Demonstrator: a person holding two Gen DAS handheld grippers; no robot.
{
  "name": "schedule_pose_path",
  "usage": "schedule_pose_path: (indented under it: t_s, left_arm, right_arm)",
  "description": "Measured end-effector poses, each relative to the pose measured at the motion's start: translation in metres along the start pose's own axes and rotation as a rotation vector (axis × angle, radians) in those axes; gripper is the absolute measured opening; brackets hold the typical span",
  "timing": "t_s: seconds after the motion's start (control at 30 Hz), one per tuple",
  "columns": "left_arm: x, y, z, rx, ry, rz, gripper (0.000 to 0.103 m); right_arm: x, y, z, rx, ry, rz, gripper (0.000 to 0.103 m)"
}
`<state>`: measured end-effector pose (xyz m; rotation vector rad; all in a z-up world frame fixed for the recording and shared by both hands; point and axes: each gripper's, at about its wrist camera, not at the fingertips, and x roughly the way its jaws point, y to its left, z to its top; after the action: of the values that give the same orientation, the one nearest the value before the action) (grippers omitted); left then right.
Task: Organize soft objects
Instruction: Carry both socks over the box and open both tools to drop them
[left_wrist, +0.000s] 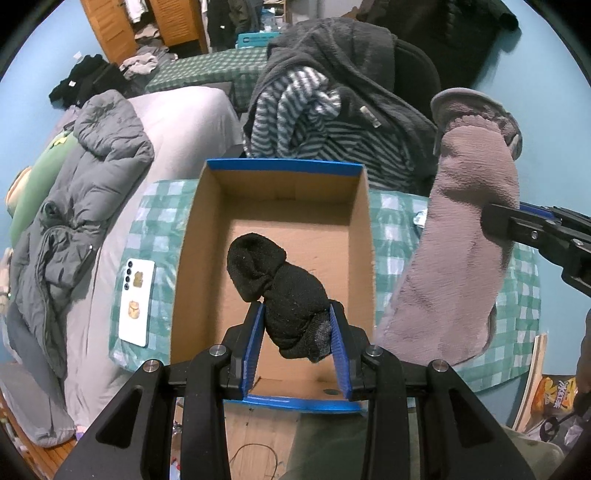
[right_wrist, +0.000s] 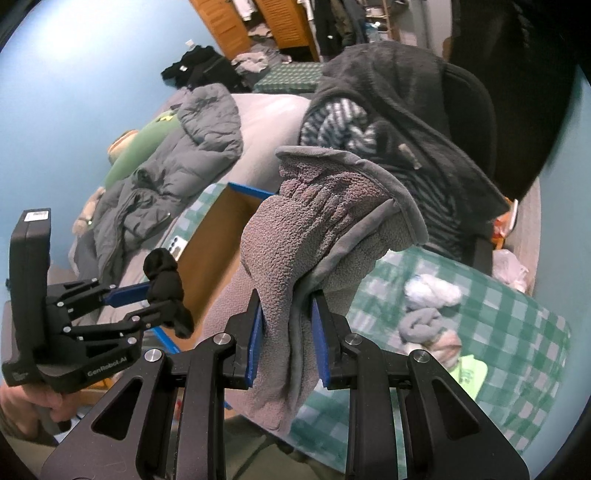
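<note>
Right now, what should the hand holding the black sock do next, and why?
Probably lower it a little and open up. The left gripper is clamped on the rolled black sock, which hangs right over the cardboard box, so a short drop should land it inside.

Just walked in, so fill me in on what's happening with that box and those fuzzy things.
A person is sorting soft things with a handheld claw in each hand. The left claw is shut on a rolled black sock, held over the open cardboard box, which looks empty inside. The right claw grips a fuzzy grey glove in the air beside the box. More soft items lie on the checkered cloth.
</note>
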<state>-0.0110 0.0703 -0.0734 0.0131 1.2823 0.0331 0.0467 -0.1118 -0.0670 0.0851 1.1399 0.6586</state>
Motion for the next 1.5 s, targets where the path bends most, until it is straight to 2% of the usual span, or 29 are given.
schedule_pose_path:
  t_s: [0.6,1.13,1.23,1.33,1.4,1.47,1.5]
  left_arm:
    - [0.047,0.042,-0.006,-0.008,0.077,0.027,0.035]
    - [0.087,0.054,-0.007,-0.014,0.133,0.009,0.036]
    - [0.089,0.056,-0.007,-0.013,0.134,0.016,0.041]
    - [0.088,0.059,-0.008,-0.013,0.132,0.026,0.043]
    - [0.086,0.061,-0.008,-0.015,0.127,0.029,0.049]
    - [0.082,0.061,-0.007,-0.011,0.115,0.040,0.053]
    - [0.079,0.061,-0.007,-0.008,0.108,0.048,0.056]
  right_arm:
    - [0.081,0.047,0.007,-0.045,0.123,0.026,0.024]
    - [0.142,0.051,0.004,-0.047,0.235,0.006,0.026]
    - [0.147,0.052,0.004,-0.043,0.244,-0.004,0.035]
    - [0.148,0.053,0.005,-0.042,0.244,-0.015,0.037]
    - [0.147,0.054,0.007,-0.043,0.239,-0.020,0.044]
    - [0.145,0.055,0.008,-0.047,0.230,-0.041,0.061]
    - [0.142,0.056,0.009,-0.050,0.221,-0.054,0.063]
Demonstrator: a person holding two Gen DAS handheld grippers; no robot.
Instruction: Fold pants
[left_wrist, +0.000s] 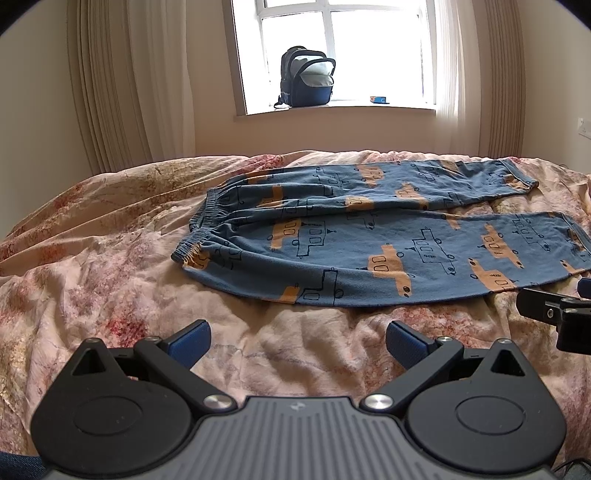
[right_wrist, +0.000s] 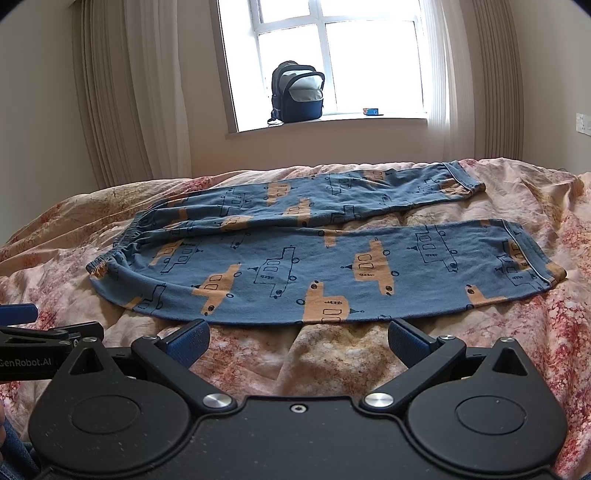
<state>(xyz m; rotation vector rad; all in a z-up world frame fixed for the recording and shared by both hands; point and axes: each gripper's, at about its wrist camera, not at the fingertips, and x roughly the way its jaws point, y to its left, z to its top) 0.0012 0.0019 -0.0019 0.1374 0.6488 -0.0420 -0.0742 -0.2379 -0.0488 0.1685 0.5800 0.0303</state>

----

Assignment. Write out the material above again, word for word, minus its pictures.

Solution to this exercise.
Demonstrator: a person holding two Gen DAS handheld grippers; no robot.
{
  "name": "schedule_pose_path",
  "usage": "schedule_pose_path: (indented under it: t_s, left_arm, right_arm)",
  "description": "Measured end-effector poses, each relative to the pose measured at the motion's start: translation in metres along the start pose's own axes and rotation as a rotation vector (axis × angle, radians) in those axes; gripper is the absolute measured opening; brackets hold the typical span",
  "timing": "t_s: seconds after the motion's start (control at 30 Hz), one per tuple",
  "columns": "left_arm: x, y, z, rx, ry, rz, gripper (0.000 to 0.103 m); right_arm: x, y, z, rx, ry, rz, gripper (0.000 to 0.103 m)"
}
`<state>`: measured end-effector pose (xyz m; rotation vector rad; all in a z-up world frame fixed for the recording and shared by both hands; point and axes: each gripper's, at about its wrist camera, not at the fingertips, and x roughly the way its jaws point, y to its left, z to its top; after the action: of the values that give the same orientation, the one nearest the value before the action) (grippers omitted); left then right.
Task: Organize soft objects
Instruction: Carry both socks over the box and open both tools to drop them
[left_wrist, +0.000s] 
[right_wrist, +0.000s] 
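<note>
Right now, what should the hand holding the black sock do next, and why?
Probably lower it a little and open up. The left gripper is clamped on the rolled black sock, which hangs right over the cardboard box, so a short drop should land it inside.

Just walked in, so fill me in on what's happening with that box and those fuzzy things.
A person is sorting soft things with a handheld claw in each hand. The left claw is shut on a rolled black sock, held over the open cardboard box, which looks empty inside. The right claw grips a fuzzy grey glove in the air beside the box. More soft items lie on the checkered cloth.
</note>
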<state>-0.0110 0.0703 -0.0734 0.0131 1.2823 0.0331 0.0467 -0.1118 -0.0670 0.0851 1.1399 0.6586</state>
Motion for the next 1.5 s, targets where the path bends most, until it is straight to 2% of the usual span, or 29 are given.
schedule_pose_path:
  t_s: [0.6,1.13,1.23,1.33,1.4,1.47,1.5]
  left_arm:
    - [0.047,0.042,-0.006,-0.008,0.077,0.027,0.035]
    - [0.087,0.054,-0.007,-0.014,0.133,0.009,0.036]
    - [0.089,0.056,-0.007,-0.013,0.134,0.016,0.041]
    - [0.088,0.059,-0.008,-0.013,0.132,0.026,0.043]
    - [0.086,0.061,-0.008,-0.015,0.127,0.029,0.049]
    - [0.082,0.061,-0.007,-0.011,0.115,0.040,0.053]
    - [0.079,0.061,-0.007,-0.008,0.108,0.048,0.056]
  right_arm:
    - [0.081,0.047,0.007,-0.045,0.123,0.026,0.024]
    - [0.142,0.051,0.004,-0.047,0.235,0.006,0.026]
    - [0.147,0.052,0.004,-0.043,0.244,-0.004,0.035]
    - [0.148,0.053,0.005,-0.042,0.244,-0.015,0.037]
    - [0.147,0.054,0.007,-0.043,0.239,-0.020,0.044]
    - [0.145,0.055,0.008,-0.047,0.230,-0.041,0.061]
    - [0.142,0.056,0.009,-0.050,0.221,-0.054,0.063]
Demonstrator: a person holding two Gen DAS handheld grippers; no robot.
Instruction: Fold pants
[left_wrist, +0.000s] 
[right_wrist, +0.000s] 
<state>(xyz m; rotation vector rad; all in a z-up world frame fixed for the recording and shared by both hands; point and axes: each gripper's, at about its wrist camera, not at the fingertips, and x roughly the way its jaws point, y to its left, z to its top) 0.0012 0.0019 -0.0019 0.1374 0.6488 -0.0420 -0.0742 -0.2379 -0.0488 0.1685 0.5800 0.0303</state>

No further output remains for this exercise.